The rationale behind calling one machine a “Master” is drawn from infrastructure domains as well. Traditionally devices that serve as “Masters” tend to be asymmetrical from the rest of the infrastructure footprint. As a single machine that handles requests for multiple agents, legacy “Master” type systems tended to be very high performance where the “Slaves” tended to be lower tier hardware. The rationale behind this was intuitive. The “Master” (I will stop torturing you with quotation marks and capitalizations now, I think I have made my point) was usually a single point of failure so redundant disks, network interfaces and power supplies were often included in the hardware profile that were not necessary or cost-effective to include in the slaves.
This most apparent issue with the earlier arrangements was fault tolerance. The Single Director Model (or SDM as I will refer to it henceforth for brevity) was also a single point of failure. Although agents in well-designed systems could fail or move in and out of the computational fabric with little or no service disruption to the overall plant, the loss of the director was a catastrophe. The director could fail for a variety of reasons, including:
- Overload (with regards to request handling)
- Network segregations
- Password updates, patches and firewall modifications
- Failures of supporting services (i.e. databases, middleware, NFS, etc.)
The SDM also suffers from capacity issues. It is not always apparent how to scale an SDM up. Although issues of overload can plague the SDM, it is not trivial to simply add another director to the infrastructure and it is not always possible (or as noted above) cost-effective to increase the physical capabilities of the machine which serves the director function.

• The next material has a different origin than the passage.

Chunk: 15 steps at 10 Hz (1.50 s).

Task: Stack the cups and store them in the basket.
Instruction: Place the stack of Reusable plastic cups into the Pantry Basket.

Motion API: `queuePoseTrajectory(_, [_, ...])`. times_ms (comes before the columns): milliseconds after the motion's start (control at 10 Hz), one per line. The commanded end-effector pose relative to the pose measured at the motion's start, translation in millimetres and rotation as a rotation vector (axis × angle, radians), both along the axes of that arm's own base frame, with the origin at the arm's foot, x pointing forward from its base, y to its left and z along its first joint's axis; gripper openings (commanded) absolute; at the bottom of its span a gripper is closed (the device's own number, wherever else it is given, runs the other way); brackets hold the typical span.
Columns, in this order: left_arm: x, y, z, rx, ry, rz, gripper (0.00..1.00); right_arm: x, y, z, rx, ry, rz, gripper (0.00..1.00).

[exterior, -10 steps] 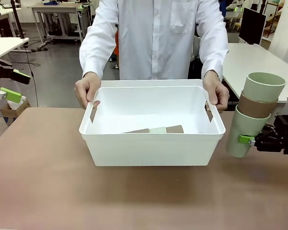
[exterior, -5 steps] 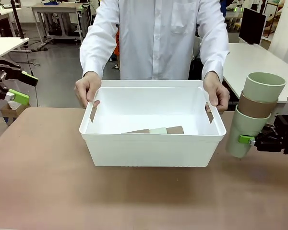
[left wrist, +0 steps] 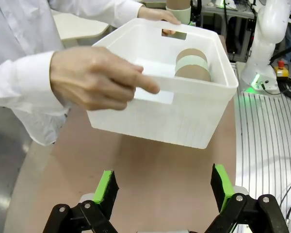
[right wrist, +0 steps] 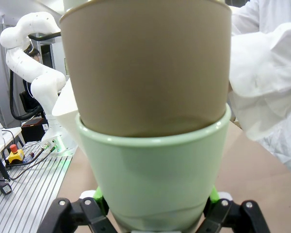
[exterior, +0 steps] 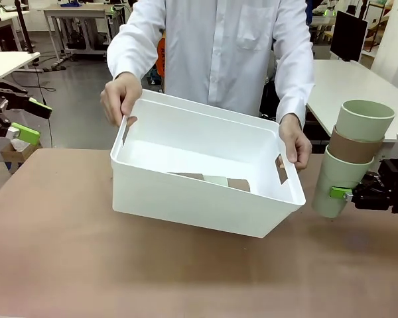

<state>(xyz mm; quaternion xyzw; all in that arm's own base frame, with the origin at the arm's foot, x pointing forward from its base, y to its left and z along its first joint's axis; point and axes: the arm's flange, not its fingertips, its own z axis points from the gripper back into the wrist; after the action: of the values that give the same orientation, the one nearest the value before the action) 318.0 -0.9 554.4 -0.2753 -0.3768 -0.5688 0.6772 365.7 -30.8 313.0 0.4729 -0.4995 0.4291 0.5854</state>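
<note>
White basket (exterior: pixel 199 199) tilted off table; left fingers (left wrist: pixel 106 187) spread (right fingers (exterior: pixel 341 193) clamp cup stack (exterior: pixel 351 159)).

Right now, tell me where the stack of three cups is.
In the front view, the stack of three cups is at the table's right edge, gripped by the right gripper, just right of the tilted white basket.

robotics lab; workbenches (exterior: pixel 79 16), white robot arm (right wrist: pixel 34 58)

You see a person (exterior: pixel 219 53) in a white shirt with long sleeves, and black grippers with green pads (left wrist: pixel 106 187).
</note>
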Motion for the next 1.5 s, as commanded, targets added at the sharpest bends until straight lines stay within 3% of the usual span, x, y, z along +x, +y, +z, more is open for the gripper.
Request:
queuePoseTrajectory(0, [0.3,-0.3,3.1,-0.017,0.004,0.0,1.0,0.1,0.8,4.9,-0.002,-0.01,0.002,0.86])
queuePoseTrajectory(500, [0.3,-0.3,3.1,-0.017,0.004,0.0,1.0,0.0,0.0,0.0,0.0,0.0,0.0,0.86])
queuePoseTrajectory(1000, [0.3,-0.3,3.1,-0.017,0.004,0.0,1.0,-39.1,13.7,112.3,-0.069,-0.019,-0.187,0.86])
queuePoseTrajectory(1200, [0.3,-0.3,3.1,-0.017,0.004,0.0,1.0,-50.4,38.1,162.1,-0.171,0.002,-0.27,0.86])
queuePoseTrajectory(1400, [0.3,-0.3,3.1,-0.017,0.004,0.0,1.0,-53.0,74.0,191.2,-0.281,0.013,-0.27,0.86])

What this leads to commonly is an overabundance of directors each running their own fiefdom of agent devices. Consequently, these devices cannot always be utilized by other directors when their capacity demands are low as they may have very different configurations based on what they are commonly tasked to do. Moving an agent seamlessly from one director to another can be a daunting task in this case. Usually, you will be faced with either creating agents which are unnecessarily bloated (meaning that they contain a superset of every library needed by every known request they could be asked to handle in the environment) or by rebuilding the agent to a specific purpose each time it enters or leaves the computational fabric. Either one of these options puts an enormous strain on administrative resources (both human and automated) to track and execute.
To illustrate this more concretely, let us suppose that we work in a global financial institution. We have several request classes that we could consider but let us just consider a distributed system which processes EOD batches. We will immediately notice that this utilization profile will lead to large gaps in utilization simply because EOD falls at a different time for each geographical region. This implies that there will be times when agents allocated to processing requests from London will be bored while agents processing requests from New York will be overburdened. As moving agents around between directors can be problematic for reasons mentioned above, usually the response tends towards adding more agents (hardware) to the overburdened location which only exacerbates the utilization issue since there will be more bored agents when the New York location is not at EOD (which equates to greater power loss more of the time than the gains of reducing the burden).
The Dual Director Model
Now let us return to the director models (agent utilization and fabric transfers are a deeper topic and deserve their own article). A way that some entities have approached resiliency issues is simply to add another director which acts as a shadow to the active director. In the event of a failure of the primary director, the data replication between the primary and the shadow can be severed (usually is by default in most cases at this point anyway), the shadow director becomes primary and the agent processes which were bound to the primary can be re-homed to the shadow so that services may continue (as illustrated below).
While this strategy can be effective, it too suffers from several issues.
- Proper replication strategies can be difficult to define as directors are usually reliant on several different systems (i.e. databases, NFS, etc.) in the back-end to effectively coordinate their agent pool
- Each of these systems may possess their own strategy which may not work as expected during system failures leading to dropped or incomplete requests
- The shadow director adds another layer of complexity but does not give you an equal level of pay off since it primarily sits idle
- Transitioning active agents to a new director can entail a great deal of administrative work (usually during a DR event, those administrators will likely have their hands full with other tasks as well)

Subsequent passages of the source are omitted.